Emocje do końca, Tauron GTK lepsze od PGE Startu

W Gliwicach mecz ORLEN Basket Ligi trzymał w napięciu do samego końca! Ostatecznie Tauron GTK pokonało PGE Start Lublin 95:93.
Mimo że nieźle na początku spotkania radził sobie Kuba Piśla, to po późniejszych akcjach Liama O’Reilly’ego goście wychodzili na prowadzenie. Sytuacja była jednak bardzo wyrównana, a trójkami “wymieniali się” chociażby Rashun Davis i Filip Put. Nadal bardzo aktywny był jednak także O’Reilly - dzięki niemu PGE Start miał nawet osiem punktów przewagi. Po 10 minutach było 22:29. Drugą kwartę gliwiczanie rozpoczęli od małej serii 5:0 i po zagraniu KJ Jacksona przegrywali już tylko dwoma punktami. Straty zmniejszali później też Piśla i Oguine - dzięki trafieniu tego drugiego to Tauron GTK było lepsze o trzy punkty. Lublinianie nie chcieli pozwolić jednak na zbyt wiele. Ostatecznie m. in. dzięki Michałowi Krasuskiemu pierwsza połowa zakończyła się remisem - po 45.
Po przerwie nadal obie ekipy były skupione na ataku - trójki trafiali Dominik Grudziński i Conner Frankamp, a rywalizacja była wyrównana. Po późniejszym zagraniu Rashuna Davisa to drużyna trenera Borisa Balibrei była lepsza o trzy punkty.

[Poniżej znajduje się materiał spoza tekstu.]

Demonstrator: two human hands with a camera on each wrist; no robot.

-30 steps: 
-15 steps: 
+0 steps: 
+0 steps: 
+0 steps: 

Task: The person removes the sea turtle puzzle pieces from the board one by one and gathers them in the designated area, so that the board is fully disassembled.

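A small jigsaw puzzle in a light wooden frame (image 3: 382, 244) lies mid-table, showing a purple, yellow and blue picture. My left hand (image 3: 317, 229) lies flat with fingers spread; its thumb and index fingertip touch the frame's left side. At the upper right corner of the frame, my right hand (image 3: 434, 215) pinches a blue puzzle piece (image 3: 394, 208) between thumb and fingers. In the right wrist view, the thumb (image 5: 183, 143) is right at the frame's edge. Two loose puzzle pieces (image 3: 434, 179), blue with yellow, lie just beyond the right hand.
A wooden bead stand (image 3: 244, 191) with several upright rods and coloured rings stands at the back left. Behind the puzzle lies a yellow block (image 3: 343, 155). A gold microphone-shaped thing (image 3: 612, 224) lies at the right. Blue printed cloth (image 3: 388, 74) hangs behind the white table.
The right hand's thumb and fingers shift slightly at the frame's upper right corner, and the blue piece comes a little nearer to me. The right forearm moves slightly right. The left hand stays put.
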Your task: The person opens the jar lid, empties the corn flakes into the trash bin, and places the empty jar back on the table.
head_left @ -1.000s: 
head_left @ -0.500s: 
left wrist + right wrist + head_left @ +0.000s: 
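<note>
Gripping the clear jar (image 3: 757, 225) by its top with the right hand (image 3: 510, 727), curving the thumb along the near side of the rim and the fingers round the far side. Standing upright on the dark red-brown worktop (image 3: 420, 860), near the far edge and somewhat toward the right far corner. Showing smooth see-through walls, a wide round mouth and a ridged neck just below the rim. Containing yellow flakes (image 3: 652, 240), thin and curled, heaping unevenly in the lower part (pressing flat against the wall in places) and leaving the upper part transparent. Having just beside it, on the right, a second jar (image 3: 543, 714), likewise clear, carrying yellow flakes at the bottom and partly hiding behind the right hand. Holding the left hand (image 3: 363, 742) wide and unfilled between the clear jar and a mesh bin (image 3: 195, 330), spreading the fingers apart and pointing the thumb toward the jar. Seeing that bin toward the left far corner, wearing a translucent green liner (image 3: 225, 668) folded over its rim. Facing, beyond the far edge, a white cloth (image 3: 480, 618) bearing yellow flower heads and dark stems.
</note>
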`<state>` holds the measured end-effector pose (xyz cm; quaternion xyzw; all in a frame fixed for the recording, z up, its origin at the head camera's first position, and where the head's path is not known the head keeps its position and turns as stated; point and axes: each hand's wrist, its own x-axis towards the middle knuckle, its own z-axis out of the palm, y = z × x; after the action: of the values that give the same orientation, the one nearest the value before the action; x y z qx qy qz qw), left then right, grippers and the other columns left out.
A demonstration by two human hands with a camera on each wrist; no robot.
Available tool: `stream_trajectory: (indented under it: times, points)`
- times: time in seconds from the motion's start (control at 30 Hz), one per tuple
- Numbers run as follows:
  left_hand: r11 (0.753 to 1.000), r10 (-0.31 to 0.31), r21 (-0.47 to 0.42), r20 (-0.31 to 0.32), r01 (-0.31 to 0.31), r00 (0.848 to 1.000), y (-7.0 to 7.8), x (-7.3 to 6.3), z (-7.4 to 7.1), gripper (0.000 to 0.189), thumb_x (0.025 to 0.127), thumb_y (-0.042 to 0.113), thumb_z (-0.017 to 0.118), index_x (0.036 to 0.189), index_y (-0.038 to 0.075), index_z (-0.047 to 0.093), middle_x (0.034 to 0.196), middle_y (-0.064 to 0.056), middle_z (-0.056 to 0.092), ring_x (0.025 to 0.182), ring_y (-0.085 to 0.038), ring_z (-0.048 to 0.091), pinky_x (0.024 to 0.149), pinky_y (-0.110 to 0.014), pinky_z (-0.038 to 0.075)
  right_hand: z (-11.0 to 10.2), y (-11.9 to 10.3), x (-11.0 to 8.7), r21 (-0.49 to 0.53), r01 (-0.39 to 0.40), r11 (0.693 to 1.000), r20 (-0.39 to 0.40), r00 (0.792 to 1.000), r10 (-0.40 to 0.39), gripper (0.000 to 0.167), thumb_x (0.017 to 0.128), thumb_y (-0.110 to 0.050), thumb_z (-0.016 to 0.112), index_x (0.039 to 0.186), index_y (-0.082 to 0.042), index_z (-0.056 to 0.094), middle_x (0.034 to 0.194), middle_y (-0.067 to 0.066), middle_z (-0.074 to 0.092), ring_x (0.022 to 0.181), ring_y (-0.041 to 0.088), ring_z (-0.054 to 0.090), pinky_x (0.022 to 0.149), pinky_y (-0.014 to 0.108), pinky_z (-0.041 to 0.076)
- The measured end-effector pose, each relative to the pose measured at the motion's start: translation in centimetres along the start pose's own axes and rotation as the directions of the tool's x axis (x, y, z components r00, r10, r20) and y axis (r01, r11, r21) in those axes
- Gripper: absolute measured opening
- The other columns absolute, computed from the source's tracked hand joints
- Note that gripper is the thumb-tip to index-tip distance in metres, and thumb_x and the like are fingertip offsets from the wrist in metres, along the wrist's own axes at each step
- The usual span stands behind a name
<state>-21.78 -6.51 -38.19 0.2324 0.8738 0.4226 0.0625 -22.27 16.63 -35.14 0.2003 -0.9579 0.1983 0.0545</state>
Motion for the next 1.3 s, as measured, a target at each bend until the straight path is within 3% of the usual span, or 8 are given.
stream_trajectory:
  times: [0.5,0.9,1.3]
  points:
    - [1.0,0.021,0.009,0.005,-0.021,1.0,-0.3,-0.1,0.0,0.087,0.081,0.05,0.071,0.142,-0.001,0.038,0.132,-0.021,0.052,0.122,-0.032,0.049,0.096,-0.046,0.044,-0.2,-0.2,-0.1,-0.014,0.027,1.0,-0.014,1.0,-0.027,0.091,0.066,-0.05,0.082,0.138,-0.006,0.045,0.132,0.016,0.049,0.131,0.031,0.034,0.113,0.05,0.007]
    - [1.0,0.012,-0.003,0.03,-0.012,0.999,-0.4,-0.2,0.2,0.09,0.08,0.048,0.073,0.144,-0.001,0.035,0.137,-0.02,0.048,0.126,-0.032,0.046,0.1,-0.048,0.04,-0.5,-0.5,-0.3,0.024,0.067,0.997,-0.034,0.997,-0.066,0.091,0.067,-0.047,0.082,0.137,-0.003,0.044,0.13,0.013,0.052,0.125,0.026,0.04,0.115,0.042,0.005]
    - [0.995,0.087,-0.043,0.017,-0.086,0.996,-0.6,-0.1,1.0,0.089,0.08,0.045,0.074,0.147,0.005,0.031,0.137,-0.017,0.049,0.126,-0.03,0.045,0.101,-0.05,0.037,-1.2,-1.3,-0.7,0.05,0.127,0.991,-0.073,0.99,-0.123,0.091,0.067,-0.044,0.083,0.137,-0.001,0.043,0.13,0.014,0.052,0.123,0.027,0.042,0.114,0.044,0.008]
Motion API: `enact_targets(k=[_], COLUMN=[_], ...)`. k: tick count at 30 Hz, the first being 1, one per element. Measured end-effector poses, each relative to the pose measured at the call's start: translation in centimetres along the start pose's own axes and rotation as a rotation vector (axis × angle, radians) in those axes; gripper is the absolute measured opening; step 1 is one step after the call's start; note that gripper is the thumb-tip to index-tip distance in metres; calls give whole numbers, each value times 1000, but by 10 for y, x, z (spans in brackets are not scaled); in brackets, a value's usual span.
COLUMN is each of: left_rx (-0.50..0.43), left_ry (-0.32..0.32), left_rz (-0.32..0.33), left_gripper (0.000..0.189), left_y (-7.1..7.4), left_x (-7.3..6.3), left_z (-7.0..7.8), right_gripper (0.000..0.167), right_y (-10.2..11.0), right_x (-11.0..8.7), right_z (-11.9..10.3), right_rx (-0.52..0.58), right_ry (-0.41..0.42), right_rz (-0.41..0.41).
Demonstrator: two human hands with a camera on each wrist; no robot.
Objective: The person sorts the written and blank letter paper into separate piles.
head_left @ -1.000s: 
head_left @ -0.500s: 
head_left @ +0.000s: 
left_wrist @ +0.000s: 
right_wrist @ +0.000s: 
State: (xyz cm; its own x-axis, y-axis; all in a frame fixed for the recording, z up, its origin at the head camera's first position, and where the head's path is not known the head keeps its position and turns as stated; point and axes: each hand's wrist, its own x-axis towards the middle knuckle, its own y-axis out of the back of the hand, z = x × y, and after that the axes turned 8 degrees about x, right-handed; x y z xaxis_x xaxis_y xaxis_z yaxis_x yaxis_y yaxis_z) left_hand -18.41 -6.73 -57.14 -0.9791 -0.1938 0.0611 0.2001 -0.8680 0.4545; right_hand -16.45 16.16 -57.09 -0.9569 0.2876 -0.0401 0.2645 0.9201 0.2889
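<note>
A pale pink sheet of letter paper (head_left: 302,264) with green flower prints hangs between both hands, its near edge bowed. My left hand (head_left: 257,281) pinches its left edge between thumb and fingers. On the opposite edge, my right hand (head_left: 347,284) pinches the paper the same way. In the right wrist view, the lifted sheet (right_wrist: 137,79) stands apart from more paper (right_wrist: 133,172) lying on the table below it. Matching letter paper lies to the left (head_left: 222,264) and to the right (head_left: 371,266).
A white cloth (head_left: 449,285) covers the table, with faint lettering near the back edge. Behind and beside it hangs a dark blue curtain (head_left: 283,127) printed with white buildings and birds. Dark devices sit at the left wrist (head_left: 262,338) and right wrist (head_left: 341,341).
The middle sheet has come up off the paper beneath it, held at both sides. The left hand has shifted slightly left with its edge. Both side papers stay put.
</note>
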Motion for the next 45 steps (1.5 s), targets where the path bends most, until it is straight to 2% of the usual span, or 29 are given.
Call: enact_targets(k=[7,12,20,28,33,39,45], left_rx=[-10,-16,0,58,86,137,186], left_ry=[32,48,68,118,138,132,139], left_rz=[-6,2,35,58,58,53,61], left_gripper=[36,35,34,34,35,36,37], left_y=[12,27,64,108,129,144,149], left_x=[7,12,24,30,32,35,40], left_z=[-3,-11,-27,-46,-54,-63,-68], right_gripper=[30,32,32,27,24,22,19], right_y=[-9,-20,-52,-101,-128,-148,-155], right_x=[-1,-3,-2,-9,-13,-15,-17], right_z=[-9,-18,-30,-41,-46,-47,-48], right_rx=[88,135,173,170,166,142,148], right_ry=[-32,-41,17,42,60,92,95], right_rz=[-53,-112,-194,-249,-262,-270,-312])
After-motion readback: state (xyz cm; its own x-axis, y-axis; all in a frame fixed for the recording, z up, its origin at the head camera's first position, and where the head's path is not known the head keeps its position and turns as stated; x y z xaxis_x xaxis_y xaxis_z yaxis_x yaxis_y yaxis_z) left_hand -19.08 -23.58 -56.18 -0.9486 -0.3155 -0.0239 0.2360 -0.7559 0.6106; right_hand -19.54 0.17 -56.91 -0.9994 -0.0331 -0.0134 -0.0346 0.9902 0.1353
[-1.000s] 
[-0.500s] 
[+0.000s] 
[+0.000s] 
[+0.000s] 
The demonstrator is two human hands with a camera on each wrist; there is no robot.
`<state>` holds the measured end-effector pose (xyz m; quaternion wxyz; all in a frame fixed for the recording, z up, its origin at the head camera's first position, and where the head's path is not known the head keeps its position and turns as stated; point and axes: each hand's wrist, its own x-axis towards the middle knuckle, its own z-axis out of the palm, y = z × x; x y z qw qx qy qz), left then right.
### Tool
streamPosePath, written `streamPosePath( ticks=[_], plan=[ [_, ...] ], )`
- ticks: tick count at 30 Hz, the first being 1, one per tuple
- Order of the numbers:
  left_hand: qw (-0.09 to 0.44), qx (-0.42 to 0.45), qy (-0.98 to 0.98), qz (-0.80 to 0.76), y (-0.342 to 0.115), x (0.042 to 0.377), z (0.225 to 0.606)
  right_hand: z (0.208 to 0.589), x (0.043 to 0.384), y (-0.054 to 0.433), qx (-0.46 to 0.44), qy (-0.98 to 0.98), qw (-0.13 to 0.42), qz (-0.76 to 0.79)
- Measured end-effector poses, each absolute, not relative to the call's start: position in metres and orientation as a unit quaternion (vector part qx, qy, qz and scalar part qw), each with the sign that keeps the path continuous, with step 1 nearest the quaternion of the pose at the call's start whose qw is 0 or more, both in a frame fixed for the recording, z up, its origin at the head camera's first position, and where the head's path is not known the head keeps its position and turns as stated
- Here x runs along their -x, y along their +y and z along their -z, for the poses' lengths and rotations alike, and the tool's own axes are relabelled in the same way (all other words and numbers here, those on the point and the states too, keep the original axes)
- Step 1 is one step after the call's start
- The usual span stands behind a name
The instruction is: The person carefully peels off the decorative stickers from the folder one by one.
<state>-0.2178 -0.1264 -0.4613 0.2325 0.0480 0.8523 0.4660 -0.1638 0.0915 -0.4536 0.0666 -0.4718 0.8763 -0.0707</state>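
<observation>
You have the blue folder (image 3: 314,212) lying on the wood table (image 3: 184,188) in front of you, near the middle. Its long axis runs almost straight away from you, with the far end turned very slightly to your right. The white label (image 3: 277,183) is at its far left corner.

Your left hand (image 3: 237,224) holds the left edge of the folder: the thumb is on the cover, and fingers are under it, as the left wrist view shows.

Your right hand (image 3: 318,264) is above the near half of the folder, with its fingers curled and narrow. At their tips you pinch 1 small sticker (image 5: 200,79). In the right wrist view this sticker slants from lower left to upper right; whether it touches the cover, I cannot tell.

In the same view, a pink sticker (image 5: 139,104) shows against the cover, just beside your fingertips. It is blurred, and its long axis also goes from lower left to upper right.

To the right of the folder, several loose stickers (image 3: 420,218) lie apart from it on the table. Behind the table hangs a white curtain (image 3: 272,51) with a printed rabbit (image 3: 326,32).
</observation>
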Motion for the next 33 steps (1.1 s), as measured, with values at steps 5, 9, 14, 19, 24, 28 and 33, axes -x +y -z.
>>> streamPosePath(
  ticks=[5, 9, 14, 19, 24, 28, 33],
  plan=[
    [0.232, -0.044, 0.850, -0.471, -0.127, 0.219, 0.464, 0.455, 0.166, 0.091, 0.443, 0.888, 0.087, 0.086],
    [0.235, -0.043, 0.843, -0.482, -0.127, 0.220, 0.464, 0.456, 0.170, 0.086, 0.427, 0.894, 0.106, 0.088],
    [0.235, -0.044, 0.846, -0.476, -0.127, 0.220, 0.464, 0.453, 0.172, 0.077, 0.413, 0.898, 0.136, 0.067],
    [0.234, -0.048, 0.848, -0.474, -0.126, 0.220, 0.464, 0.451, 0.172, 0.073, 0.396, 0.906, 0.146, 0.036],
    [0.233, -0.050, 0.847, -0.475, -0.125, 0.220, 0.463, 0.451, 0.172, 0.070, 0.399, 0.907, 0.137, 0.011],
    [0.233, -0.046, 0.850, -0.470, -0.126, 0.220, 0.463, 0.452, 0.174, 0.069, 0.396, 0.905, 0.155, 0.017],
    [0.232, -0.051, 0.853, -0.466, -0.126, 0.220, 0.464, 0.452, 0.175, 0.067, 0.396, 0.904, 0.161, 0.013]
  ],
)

Sytuację po chwili zmieniał jednak aktywny JP Tokoto. Jordan Wright ustalił wynik po 30 minutach na 69:69. Wes Gordon świetnie wszedł w czwartą kwartę i znowu dawał przewagę gospodarzom. Po późniejszej trójce Dominika Grudzińskiego różnica wzrosła nawet do siedmiu punktów. JP Tokoto i Liam O’Reilly starali się poprawić sytuację swojego zespołu. W końcówce swoją akcję dołożył też Michał Krasuski, a zespół trenera Wojciecha Kamińskiego przegrywał już tylko dwoma punktami! PGE Start miał nawet akcję na zwycięstwo - kluczowego rzutu nie trafił jednak Quincy Ford. Ostatecznie Tauron GTK zwyciężyło 95:93.
Najlepszym zawodnikiem gospodarzy był Wes Gordon z 16 punktami i 13 zbiórkami. Liam O’Reilly zdobył dla gości 26 punktów i 4 asysty.